Main effects of time in the United States and ethnic identity
The first and second panels of Tables 2 and 3 show that ethnic identity and time in the United States had independent effects on changes in at least some of the outcomes, both for males and females. The main effects of ethnic identity were as hypothesized for males on all outcomes: it predicted significantly larger decreases (or smaller increases) in the frequency of use of all four substances and larger desirable changes in use intentions, personal norms, friends’ substance use, and substance offers. Among females, however, ethnic identity predicted fewer outcomes and inconsistently: females with stronger ethnic identity reported not only larger increases in use of alcohol and marijuana but also larger desirable changes in substance use intentions.
There were also significant main effects of longer time in the United States, which predicted mostly undesirable changes in outcomes: larger increases in alcohol, cigarette and marijuana use for males, larger increases in alcohol use for females, and undesirable changes among females in substance use intentions, personal norms, and substance offers.
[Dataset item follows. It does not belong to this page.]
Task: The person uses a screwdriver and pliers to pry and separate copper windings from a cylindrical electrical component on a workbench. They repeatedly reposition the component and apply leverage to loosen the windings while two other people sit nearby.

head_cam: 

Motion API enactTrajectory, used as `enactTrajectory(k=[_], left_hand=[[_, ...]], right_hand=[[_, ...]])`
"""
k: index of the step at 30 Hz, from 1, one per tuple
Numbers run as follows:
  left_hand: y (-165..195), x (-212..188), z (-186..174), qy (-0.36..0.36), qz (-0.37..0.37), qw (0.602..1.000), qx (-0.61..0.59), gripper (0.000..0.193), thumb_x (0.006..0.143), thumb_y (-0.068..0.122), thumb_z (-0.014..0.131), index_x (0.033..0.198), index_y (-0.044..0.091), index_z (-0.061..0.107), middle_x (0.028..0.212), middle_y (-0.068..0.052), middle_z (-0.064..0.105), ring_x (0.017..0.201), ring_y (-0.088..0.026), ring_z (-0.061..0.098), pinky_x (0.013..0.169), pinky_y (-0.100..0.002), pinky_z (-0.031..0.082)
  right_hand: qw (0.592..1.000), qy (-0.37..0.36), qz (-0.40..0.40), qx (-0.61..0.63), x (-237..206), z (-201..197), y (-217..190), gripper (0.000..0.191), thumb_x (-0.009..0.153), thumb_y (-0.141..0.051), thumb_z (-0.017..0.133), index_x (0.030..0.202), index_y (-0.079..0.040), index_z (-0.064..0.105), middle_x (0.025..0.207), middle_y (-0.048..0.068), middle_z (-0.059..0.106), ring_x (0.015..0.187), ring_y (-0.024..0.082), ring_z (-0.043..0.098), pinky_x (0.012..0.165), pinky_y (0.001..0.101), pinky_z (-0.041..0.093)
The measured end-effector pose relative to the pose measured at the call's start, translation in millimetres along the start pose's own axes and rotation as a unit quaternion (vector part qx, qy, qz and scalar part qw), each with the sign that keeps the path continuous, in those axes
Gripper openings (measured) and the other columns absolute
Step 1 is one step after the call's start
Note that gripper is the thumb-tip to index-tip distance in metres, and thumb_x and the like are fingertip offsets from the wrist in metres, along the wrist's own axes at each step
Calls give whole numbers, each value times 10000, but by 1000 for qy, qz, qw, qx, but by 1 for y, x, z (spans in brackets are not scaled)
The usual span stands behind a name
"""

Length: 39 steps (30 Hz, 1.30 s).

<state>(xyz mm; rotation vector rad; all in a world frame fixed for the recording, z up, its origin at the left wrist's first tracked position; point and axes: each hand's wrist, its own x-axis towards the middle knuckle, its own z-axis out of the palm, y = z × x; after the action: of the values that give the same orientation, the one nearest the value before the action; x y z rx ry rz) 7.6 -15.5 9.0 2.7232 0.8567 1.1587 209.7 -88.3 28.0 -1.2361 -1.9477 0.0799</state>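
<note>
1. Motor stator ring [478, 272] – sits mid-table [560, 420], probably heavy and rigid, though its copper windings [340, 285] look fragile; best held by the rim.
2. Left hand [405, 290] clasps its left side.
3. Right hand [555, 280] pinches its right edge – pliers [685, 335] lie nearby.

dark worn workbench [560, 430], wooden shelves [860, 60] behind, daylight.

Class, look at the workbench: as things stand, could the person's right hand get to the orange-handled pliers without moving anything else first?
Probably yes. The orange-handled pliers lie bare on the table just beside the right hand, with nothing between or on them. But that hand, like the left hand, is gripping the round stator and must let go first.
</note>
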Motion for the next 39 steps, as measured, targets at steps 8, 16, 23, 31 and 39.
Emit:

One exception to this negative influence was that greater time in the United States predicted less use of inhalants for males and females.
A test of whether the overall influence of ethnic identity on the outcomes differed for males and females appears as a two-way interaction at the top of the third panel of the tables. These tests showed that, for all outcomes except number of substance offers, ethnic identity predicted significantly more desirable changes in the outcomes for males than for females. The next tests were two-way interactions of gender and time in the United States which showed that living longer in the United States was significantly more of a risk factor for males than for females in predicting changes in alcohol, cigarette, and inhalant use but was more of a risk factor for females than for males in predicting substance use intentions and number of substance offers.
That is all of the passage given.